Após trabalhar em diversas escolas para surdos em
Gravataí e Porto Alegre, ela ingressou no colégio Frei Pacífico, em 2011, onde
começou a pesquisar ambientes culturais acessíveis para levar seus alunos. Ana
levou os estudantes à Bienal do Mercosul, onde ela mesmo serviu como intérprete
e percebeu a falta de acessibilidade. Foi também nessa ocasião que a professora
entrou em contato com Marcelo Monteiro e Vanessa Berg, fundadores do Estúdio
Hybrido, que posteriormente foram seus parceiros para as oficinas. “Começamos a
conversar sobre a possibilidade de fazermos atividades com meus alunos surdos,
para eles terem acesso à arte e ao mundo artístico de Porto Alegre, e quem sabe
até seguir carreira”, conta Ana.
Enquanto realizava algumas oficinas de xilogravura, junto
com o Estúdio Hybrido, para seus alunos surdos, Ana se formou como
audiodescritora para deficientes visuais e passou a ter contato com essa
comunidade. O grupo Tagarellas, que ajudou na sua formação, entrou como
parceiro para dar continuidade ao projeto, promovendo oficinas também para
deficientes visuais. “A questão da xilogravura caiu como uma luva para
deficiência visual, principalmente pela questão tátil. A matriz da xilogravura
pode ser tocada e foi impressa em um papel especial para ficar em auto revelo”,
explica a professora.
Na Bienal de 2013, Ana trabalhou como assessora de acessibilidade,
em um projeto piloto que será ampliado para a próxima edição. Ela acredita que
a questão da acessibilidade cultural esteja muito prematura no Rio Grande do
Sul, inclusive em relação com outros estados brasileiros. “Não é por falta de
público que esses espaços não recebem essas pessoas, é por falta de
conscientização da classe artística e dos órgãos públicos, do estado e de Porto
Alegre. Os próprios espaços culturais têm que começar a colocar isso em suas
pautas”, critica. Para projetos futuros, a professora pretende ampliar as
oficinas para outras formas de arte, como a fotografia.
As oficinas tiveram muita procura pelas comunidades de
deficientes auditivos e visuais.
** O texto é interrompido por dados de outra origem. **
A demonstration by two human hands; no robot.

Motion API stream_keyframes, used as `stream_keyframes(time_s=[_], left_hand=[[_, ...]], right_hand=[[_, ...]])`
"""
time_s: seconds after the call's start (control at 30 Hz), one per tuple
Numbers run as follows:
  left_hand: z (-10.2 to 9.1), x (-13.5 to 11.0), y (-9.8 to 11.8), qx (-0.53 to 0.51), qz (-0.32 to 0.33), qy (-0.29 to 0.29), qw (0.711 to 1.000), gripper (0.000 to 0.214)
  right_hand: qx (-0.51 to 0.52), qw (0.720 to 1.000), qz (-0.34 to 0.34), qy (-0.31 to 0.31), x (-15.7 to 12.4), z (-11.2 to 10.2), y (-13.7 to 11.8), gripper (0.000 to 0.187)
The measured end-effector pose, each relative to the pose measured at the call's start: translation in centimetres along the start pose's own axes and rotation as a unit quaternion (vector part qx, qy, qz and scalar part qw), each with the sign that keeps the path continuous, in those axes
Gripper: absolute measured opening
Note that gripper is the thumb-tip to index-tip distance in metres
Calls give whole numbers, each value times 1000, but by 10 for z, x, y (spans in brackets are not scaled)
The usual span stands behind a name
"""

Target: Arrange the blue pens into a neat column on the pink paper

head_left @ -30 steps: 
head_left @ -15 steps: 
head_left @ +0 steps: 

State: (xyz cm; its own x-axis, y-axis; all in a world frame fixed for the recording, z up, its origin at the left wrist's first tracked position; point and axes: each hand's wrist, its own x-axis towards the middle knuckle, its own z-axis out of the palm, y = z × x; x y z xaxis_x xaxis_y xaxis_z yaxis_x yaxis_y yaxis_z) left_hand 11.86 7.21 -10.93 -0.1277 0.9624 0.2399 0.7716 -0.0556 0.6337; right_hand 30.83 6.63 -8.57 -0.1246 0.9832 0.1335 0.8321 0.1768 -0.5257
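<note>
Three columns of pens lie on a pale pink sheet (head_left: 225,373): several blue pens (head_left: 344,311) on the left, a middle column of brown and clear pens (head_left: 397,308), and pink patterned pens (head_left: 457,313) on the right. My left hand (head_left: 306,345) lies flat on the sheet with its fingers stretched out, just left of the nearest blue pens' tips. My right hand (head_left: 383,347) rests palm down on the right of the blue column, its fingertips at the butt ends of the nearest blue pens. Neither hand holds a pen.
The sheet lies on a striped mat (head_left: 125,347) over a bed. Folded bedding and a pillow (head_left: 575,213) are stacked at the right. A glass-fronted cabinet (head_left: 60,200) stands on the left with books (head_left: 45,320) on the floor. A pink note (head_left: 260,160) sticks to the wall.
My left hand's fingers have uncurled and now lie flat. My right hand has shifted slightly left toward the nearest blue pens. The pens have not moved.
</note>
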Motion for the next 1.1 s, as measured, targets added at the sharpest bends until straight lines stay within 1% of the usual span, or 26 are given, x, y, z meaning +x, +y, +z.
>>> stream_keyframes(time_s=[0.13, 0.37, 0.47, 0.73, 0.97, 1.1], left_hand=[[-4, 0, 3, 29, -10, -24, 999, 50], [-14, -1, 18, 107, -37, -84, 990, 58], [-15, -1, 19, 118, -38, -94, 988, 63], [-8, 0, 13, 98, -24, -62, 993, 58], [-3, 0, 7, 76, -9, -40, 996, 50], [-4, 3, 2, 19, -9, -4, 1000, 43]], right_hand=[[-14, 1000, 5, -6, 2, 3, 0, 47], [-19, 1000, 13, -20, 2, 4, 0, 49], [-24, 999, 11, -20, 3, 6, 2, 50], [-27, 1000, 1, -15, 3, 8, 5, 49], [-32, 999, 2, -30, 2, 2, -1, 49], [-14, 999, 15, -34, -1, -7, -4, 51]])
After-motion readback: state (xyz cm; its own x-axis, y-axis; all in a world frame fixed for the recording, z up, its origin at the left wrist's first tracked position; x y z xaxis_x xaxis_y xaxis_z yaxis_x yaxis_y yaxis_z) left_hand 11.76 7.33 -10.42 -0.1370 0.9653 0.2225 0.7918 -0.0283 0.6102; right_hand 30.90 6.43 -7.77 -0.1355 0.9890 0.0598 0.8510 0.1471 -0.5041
Enquanto a maioria dos surdos eram alunos e
ex-alunos de Ana, jovens que cursam o Ensino Médio, os deficientes visuais eram
adultos. “As oficinas tiveram filas enormes de espera, poderíamos ter aberto
quantas turmas quiséssemos. Mas não tínhamos recursos, todo o projeto foi feito
no amor, nós mesmos gastamos no material”, conta Ana. Agora, ela e seus
parceiros buscam conseguir oportunidades em editais culturais do governo, para
que possam dar continuidade e oferecer oficinas de forma gratuita para pessoas
com deficiência.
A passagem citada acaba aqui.